高校を卒業して一人暮らしをしているのだけれど、自炊が全くもって出来なくて外食になる事が多い。だから近所にある通の飲食店の存在はとてもありがたい。現在住んでいる場所にも日頃からお世話になっている中華屋があり、そこのラーメンと炒飯が無茶苦茶旨いから困っている。
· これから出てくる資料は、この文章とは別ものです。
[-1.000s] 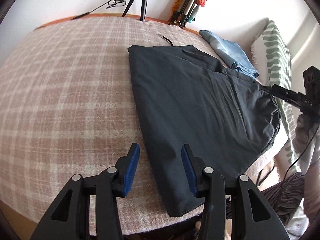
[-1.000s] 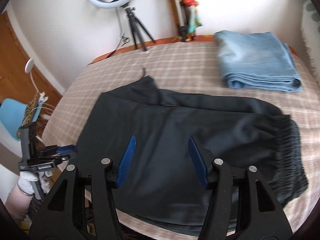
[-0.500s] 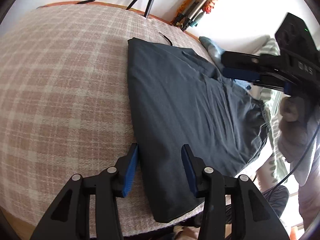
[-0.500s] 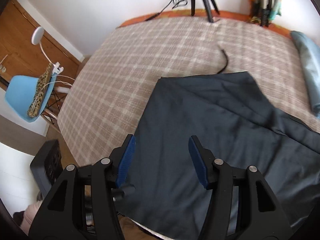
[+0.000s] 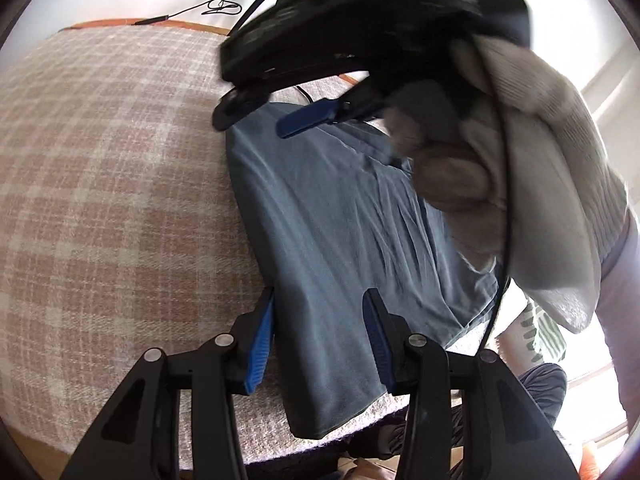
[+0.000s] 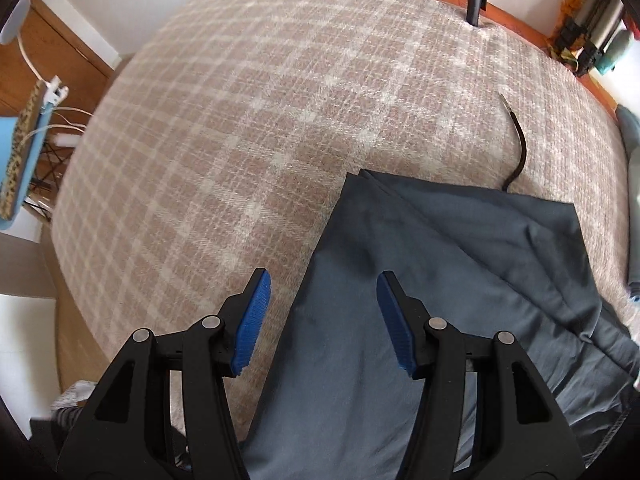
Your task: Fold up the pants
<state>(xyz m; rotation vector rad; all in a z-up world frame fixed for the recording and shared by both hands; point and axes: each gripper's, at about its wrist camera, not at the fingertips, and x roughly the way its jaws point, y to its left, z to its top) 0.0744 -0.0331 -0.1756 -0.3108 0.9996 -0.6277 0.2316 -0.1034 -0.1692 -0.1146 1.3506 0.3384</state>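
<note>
Dark pants (image 6: 420, 280) lie flat on plaid blanket (image 6: 240, 140), near-right side. Left gripper (image 5: 318, 328) and right gripper (image 6: 324, 312) both spread, grasping nothing, over left edge of pants.

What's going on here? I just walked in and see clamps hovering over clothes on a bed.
A person is folding dark grey pants laid flat on a pink-and-cream checked blanket. Each gloved hand holds a hand-held gripper. The left hand-held gripper is open over the pants' near edge, and the right hand-held gripper is open above the far edge near a corner. Neither grips the cloth yet.
</note>
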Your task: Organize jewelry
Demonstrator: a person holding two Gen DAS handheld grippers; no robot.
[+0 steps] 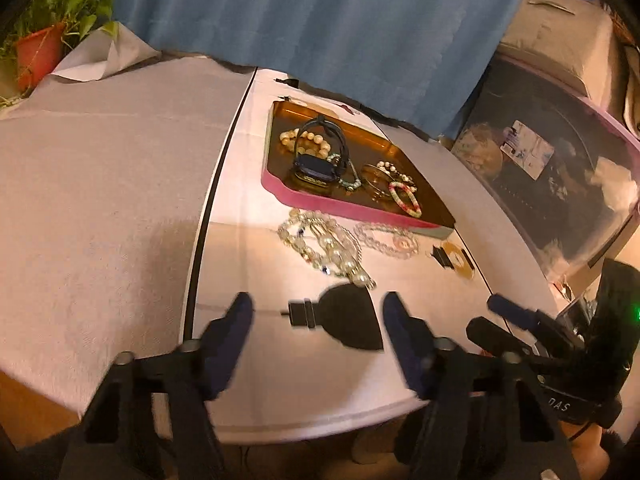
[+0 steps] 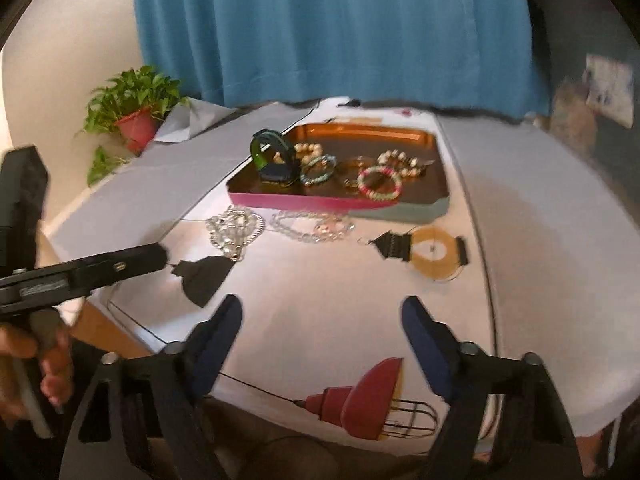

大衆向けの中華屋には時間帯によって色々な人間達が集まるから料理を待っている間も、食べている時も片耳に聞こえてくる会話の一つ一つに、なんというか、ラーメンよろしく濃くて安い言葉や事情が混じっているから最高です。ふと、我に返る瞬間がある。一体おれはいつまでこのラーメンを啜っているのだろう、今年の展示はどうしよう、来年はどうしているだろう、次の作品は何を写そう、今やっているあそこの写真がちょっと甘い、順序を変えよう、撮り直そう、そういやおれは結婚するのかなあ、金ねえなあ、今日先生が言っていた言葉、嫌に耳につくなあ、やっぱり3章のタイトルは「夏の終わりの日」。そんな事を堂々巡りに考えていると喉が渇いて気付くと腹がいっぱいになっている。なんて体たらくな幸せ!これじゃあなにか、物足りないのですよ。